▶ [Data shown]:
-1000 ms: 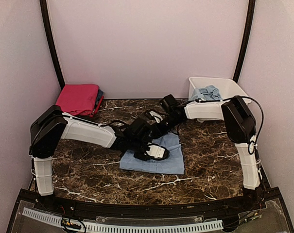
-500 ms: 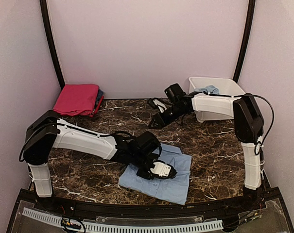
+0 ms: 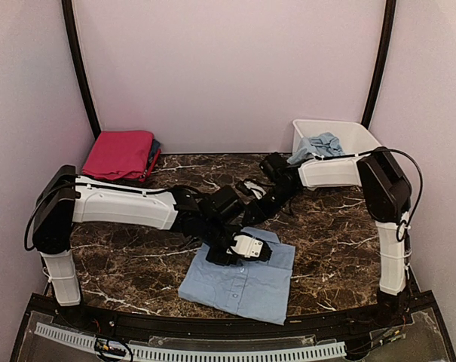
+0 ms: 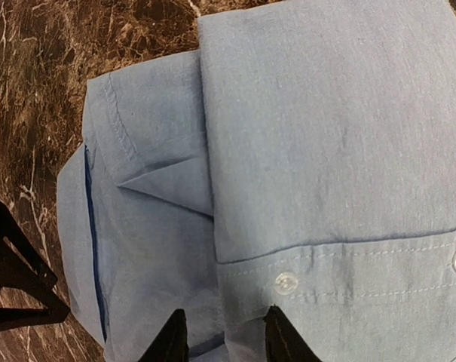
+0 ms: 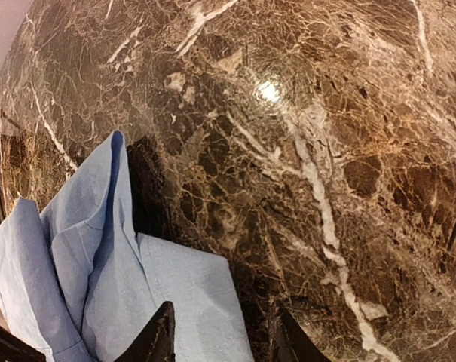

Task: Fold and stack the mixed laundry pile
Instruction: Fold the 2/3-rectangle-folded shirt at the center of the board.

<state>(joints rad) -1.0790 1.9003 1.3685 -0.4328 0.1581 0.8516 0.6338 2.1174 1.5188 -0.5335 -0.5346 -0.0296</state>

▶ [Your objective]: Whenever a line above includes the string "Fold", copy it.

▶ [Answer section]:
Task: Fold and stack the mixed laundry pile
Instruction: Fold the 2/3-rectangle-folded shirt at the center of the board.

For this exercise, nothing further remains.